Confieso que llegué a Punta Mogotes cmi animo era arqueológico y funesto. Un coraje borracho me había traído, una apuesta con Bioy después de varios vinos. Había escuchado rumores terribles: una muchedumbre perpetua, gritos de niños que componían un lastimoso free jazz al azar, vendedores incansables. A todo eso lo enfrenté con la amabilidad de lo inevitable y como una ocasión de pensamiento. Por caso, la ruleta del barquillero, una de mis primeras experiencias autóctonas, me confirmó nuestra contingencia y esa necesidad, acaso antropológica, de redoblar nuestra improbabilidad ad en toda ocasión.
No negaré que la unánime multitud me intimidó. Vi padres instruyendo a sus hijos en la compleja ciencia de saltar olas; vi adolescentes que creían, con razón, que el verano les pertenecía; vi ancianos que miraban el horizonte como si recordaran otro mar, uno que ya solo existe en la memoria. Allí estaban todas las caligrafías humanas: los viejos de panzas rotundas, los jóvenes inmortales porque no sabían qué era la muerte. Me conmovió su perfecta indiferencia hacia la solemnidad. En Mogotes nadie pretendía ser admirable y quizá por eso mismo lo eran. Un yogur “la vascongada” me recordó la broma de mi risueño amigo. El mar, el cielo del Viking, era una espuma oscura, ruidosa y helada se mezclaban con textos orales del tipo” ¡Chuii, hay que ir a Brasil”
La cosa es que no me encontré con el ambiente hostil que esperaba; acaso, por lo contrario, conservaba algo de lugar habitable. Y eso a pesar de que se cumplían casi todas las calamidades que la imaginación suele anticipar y depositar en el imaginario.

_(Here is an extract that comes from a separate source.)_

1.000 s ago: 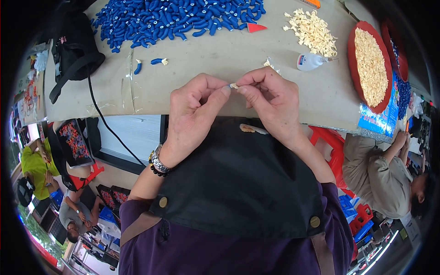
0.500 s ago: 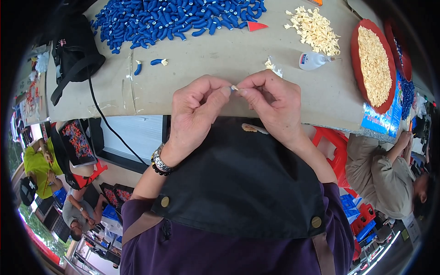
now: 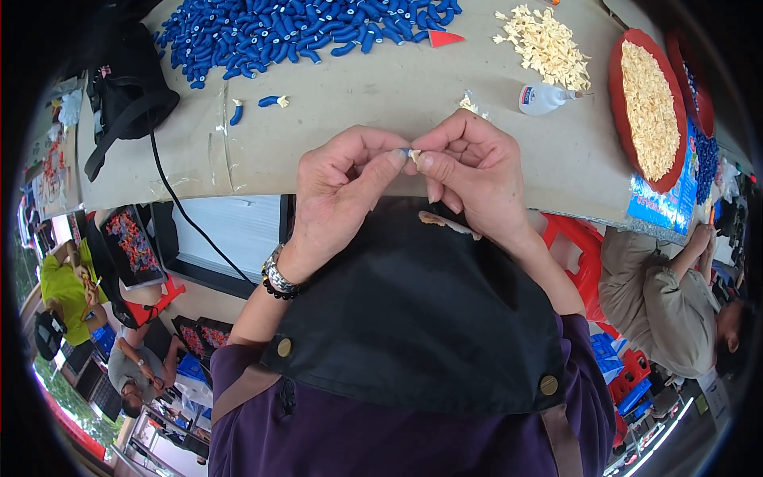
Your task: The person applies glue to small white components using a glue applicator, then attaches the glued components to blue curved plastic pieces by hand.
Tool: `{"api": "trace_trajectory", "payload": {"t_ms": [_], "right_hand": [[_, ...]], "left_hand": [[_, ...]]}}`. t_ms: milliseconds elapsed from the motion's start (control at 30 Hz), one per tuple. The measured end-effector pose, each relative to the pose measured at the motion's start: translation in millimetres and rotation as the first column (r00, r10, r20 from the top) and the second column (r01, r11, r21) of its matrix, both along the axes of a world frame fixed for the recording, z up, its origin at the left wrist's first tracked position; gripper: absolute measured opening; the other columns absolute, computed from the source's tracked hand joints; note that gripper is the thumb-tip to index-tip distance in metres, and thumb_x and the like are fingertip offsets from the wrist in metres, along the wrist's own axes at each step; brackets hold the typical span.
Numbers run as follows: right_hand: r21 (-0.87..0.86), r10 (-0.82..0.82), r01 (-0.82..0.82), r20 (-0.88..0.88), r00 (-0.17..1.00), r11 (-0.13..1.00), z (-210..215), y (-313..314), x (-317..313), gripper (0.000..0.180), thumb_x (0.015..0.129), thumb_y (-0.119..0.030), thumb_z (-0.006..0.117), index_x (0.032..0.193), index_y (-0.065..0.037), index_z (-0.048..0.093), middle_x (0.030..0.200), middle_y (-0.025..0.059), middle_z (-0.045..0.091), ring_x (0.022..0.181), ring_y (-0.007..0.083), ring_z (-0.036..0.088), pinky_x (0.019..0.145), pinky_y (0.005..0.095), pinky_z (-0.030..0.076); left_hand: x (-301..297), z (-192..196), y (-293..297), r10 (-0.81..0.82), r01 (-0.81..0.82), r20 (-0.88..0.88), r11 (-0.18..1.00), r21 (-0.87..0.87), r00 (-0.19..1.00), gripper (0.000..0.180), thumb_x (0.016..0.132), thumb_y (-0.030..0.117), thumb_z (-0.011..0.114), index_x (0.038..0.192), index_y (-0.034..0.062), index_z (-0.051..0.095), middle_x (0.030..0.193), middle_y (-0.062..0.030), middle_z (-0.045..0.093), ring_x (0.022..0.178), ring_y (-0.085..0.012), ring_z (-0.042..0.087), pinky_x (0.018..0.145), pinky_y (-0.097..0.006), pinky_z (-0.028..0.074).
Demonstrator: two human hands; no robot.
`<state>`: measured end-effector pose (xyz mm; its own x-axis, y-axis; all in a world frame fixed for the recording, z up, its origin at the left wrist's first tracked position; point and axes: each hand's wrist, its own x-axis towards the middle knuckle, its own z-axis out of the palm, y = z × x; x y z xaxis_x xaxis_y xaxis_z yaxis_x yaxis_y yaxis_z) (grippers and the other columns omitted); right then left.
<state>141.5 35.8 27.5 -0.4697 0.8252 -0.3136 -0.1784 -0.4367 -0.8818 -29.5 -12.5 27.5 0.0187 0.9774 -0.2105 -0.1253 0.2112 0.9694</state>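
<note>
Near the table's front edge, my left hand (image 3: 338, 183) pinches a small blue tube piece (image 3: 408, 152), mostly hidden by the fingertips. My right hand (image 3: 485, 175) closes thumb and forefinger on a small cream piece (image 3: 416, 157), which meets the end of the blue tube. Two bent blue tubes with cream tips lie to the left: one tube (image 3: 236, 115) stands lengthwise and another tube (image 3: 269, 102) lies crosswise. Just beyond my right fingers are a few loose cream pieces (image 3: 469, 103). A white squeeze bottle (image 3: 540, 99) with a thin nozzle stands to their right.
A large heap of blue tubes (image 3: 278, 32) covers the far side beside a red triangular scrap (image 3: 447, 38). Cream pieces form a pile (image 3: 544, 48) and fill a red tray (image 3: 675, 171) at right. A black bag (image 3: 131, 95) with a cable sits left. Other people sit on both sides.
My right hand has turned slightly, its lower fingers now showing beneath the thumb. More of the cream piece and blue tube shows between my fingertips.
</note>
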Motion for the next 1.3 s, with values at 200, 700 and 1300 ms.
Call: {"api": "trace_trajectory", "payload": {"t_ms": [200,700,1300], "right_hand": [[-0.120,-0.017,0.011,-0.051,0.999,0.993,-2.4,0.9,0.4,0.009,0.083,0.002,0.064,0.086,0.001,0.056,0.074,0.0114,0.065,0.049,0.0070,0.055,0.036,0.0170,0.037],[-0.138,-0.009,0.000,-0.062,0.998,0.990,-3.3,-3.4,2.8,0.008,0.083,0.001,0.065,0.084,0.002,0.056,0.072,0.0123,0.065,0.048,0.0073,0.055,0.037,0.0177,0.040],[-0.119,0.027,-0.032,-0.042,0.999,0.992,-4.8,-3.7,3.3,0.006,0.082,0.004,0.062,0.081,0.001,0.057,0.070,0.0117,0.064,0.047,0.0067,0.054,0.038,0.0175,0.040]], "left_hand": [[1.0,-3.3,0.5,-0.027,0.028,0.020,0.999,-0.021,0.999,0.009,0.091,0.006,0.058,0.095,-0.0006,0.062,0.079,0.0003,0.066,0.055,0.0027,0.042,0.046,-0.015,0.030],[2.5,-4.8,-3.8,-0.038,0.038,0.014,0.999,0.001,0.999,0.008,0.089,0.004,0.057,0.095,-0.0007,0.062,0.076,-0.0001,0.066,0.053,0.0017,0.042,0.046,-0.015,0.032],[0.2,1.6,-3.4,-0.086,0.086,-0.002,0.996,0.011,0.996,0.009,0.089,0.000,0.056,0.096,-0.0030,0.061,0.079,-0.0040,0.065,0.067,-0.0006,0.053,0.056,-0.014,0.040]]}}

Un problema se destacó en esos días. Los días blancos y las noches negras me eran conocidos. La dificultad aparecía con esos días grises que desobedecían la lógica binaria: ir a la playa o quedarse en casa, con la certeza anticipada del arrepentimiento. Por eso agradecí la palabra de un “turista del lugar”, oxímoron del amigo que se hacia llamar Carlos pero que era para mí Dante Alighieri o su Virgilio.

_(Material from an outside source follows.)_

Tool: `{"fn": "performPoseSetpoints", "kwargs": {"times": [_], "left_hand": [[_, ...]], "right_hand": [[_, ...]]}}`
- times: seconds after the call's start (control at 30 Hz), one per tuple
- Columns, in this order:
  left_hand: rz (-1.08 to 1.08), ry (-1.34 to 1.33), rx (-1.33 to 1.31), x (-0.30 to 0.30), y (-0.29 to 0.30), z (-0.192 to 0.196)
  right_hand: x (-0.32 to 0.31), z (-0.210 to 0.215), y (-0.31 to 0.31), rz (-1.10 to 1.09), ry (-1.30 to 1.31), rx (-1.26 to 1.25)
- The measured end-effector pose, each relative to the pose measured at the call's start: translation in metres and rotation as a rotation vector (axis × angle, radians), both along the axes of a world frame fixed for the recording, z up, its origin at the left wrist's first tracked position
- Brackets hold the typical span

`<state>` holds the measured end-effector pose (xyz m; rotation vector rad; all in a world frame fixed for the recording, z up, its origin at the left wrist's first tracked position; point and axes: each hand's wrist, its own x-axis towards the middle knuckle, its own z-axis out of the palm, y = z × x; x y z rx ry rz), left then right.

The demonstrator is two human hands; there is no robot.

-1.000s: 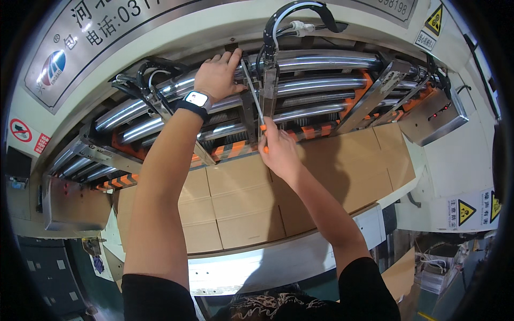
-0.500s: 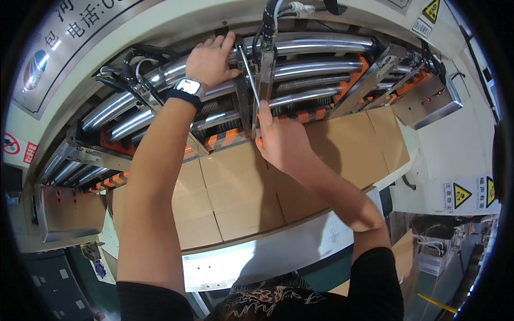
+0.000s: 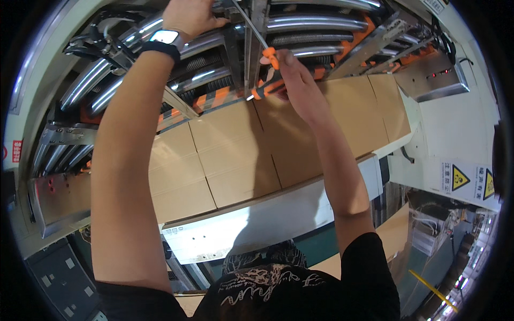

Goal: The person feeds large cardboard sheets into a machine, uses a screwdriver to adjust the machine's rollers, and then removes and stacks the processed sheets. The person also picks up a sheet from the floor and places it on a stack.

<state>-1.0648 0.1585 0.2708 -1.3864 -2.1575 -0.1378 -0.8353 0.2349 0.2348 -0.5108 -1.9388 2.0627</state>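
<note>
Fingers of the right hand (image 3: 301, 83) grasp an orange-handled tool (image 3: 272, 58), its shaft slanting up-left before steel rollers (image 3: 310, 22), where the left hand (image 3: 191, 18) reaches, fingers cropped, their state untellable, with brown cardboard (image 3: 230, 155) below.

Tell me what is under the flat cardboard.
A white panel shows just past the near edge of the cardboard; whatever lies beneath the middle is covered and cannot be seen.

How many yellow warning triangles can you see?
2: a left yellow warning triangle and a right yellow warning triangle, side by side on the white panel at the picture's right. Others may be hidden.
</note>
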Motion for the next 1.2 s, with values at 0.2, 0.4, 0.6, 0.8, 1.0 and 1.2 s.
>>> {"fn": "performPoseSetpoints", "kwargs": {"times": [0.2,0.4,0.6,0.8,1.0,1.2], "left_hand": [[-0.072,-0.012,0.022,-0.002,0.008,-0.004],[-0.068,0.015,0.032,-0.001,0.006,-0.002],[-0.048,0.014,0.036,-0.001,0.005,-0.004],[-0.038,-0.002,0.059,0.006,0.007,0.001],[-0.095,0.029,0.086,0.001,0.008,-0.005],[-0.043,0.034,0.072,0.004,0.007,-0.005]], "right_hand": [[0.001,0.009,0.006,0.008,0.401,-0.583],[0.003,0.005,0.014,0.140,0.634,-0.419],[-0.007,-0.004,0.024,-0.518,0.632,0.954],[0.004,-0.003,0.006,-0.507,0.316,0.589],[0.007,0.000,0.004,-0.303,0.230,0.284],[0.003,0.005,0.019,-0.043,0.138,0.105]]}}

“El día de playa se reconoce fácilmente, ¿sabe? Si usted se asoma y la ve llena de gente, métale nomás. Qué curioso, ¿no? Y si quiere encontrar el mejor lugar, le doy un consejo: busque el sitio con la fila más larga de espera.”

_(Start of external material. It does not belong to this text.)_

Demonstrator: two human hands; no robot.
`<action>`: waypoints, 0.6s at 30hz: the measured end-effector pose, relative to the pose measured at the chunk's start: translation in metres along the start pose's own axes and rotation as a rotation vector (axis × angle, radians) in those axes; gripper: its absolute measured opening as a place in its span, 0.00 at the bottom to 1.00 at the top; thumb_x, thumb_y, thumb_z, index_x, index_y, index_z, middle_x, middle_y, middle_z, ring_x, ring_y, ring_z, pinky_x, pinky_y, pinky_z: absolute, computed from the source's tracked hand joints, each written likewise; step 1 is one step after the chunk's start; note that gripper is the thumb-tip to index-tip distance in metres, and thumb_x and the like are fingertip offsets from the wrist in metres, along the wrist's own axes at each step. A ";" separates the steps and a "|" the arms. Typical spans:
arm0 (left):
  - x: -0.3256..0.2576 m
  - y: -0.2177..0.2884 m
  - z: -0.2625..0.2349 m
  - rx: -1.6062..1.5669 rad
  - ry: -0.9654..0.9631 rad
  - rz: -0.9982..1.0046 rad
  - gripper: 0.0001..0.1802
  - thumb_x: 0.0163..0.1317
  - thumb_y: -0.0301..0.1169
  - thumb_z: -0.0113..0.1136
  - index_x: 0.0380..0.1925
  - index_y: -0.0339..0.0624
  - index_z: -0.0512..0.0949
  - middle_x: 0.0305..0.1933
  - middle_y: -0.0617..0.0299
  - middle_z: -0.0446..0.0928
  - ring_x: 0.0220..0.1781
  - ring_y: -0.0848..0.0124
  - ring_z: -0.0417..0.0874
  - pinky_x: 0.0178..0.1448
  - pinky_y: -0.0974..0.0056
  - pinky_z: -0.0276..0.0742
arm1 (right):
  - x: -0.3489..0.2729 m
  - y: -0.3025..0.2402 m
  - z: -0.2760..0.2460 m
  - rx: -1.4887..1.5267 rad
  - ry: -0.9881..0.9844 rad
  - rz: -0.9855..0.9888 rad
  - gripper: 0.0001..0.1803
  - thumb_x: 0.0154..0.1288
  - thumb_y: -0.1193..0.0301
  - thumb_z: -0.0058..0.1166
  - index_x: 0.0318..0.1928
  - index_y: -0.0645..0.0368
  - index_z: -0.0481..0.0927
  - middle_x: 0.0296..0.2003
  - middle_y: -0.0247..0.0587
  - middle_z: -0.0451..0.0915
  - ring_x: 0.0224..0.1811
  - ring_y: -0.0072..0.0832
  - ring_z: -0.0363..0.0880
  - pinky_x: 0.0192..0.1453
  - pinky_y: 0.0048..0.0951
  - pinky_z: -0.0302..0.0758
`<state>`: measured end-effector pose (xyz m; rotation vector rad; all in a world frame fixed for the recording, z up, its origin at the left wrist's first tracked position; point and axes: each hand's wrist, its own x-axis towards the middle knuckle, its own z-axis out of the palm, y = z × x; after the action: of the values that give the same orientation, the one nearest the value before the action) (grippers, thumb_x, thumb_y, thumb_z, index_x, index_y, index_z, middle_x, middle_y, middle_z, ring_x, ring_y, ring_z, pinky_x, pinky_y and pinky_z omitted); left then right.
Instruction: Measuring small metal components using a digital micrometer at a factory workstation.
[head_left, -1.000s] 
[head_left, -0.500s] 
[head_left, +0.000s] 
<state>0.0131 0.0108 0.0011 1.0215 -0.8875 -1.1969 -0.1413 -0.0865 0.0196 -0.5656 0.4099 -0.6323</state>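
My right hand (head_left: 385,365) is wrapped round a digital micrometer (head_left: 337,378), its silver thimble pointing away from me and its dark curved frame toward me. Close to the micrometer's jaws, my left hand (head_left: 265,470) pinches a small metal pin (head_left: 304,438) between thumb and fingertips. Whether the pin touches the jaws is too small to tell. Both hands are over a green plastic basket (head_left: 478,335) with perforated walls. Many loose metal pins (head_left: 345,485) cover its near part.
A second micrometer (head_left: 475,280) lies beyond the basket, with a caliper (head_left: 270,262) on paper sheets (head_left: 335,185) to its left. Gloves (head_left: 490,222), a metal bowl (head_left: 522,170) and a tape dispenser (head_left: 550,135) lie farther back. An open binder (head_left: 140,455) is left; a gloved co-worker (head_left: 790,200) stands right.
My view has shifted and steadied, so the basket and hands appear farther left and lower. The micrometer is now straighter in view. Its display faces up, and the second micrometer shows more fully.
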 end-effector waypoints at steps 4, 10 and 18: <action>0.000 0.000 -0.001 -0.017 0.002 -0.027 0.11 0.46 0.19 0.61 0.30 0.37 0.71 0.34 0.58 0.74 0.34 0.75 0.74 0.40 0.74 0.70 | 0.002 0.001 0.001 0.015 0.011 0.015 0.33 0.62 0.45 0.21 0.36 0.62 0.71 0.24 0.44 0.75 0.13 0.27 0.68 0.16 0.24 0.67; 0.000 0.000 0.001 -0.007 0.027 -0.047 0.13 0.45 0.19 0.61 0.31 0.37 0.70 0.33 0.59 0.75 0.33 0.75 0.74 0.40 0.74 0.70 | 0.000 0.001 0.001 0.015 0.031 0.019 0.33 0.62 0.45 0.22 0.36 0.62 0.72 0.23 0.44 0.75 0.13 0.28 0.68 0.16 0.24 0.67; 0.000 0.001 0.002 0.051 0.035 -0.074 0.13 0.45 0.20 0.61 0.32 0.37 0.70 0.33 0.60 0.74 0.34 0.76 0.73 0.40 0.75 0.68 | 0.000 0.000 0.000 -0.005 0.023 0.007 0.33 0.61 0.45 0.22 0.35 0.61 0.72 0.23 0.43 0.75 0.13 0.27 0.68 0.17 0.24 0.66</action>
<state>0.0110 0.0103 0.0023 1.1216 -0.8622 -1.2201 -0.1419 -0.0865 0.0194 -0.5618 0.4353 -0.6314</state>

No pude evitar sonreír ante la lógica impecable de mi nuevo guía. Me explicó con la seriedad de un filósofo de la costa que los de las carpas no hacen atractivo el descuento por quincena. Lo decía como quien revela una verdad cósmica, con un brillo de complicidad en los ojos.
Entendí entonces que, a veces, el universo se permite bromear y que incluso un Borges perdido en la multitud puede encontrar una lección inesperada: buscar la fila más larga de Punta Mogotes y no huir como hasta ahora de cualquier agregado de gentes. Hasta el más erudito de los laberintos puede encontrarse en la arena caliente de enero, y la eternidad puede muy bien llevar un sombrero de ala ancha y un protector solar olvidado. También supe, como lo supo Swedenborg, que el mal puede presentarse bajo la forma trivial de un sándwich de mortadela recién hecho que se cae en la arena y nos da una supina lección de fatalidad.